TASK OBJECTIVE: Repeat, please, only the lines from the top of the data down to the line with "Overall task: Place"; include both of those lines.

RAW DATA:
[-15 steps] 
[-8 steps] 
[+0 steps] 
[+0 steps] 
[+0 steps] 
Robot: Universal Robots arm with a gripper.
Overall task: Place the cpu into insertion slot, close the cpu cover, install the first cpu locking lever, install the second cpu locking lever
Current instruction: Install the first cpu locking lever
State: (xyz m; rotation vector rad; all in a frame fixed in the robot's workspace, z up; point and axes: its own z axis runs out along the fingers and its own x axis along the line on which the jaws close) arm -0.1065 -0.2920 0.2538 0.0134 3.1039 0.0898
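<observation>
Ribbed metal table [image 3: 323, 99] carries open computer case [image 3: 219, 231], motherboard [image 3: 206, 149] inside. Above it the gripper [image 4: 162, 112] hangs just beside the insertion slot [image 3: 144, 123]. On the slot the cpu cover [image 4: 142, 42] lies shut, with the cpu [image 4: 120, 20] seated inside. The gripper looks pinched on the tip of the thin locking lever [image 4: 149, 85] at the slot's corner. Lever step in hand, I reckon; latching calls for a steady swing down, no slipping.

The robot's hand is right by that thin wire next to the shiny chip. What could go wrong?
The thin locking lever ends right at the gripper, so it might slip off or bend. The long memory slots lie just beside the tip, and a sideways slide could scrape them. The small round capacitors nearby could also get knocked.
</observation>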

WRITTEN ANSWER:
[-15 steps] 
[-8 steps] 
[+0 steps] 
[+0 steps] 
[+0 steps] 
Robot: Universal Robots arm with a gripper.
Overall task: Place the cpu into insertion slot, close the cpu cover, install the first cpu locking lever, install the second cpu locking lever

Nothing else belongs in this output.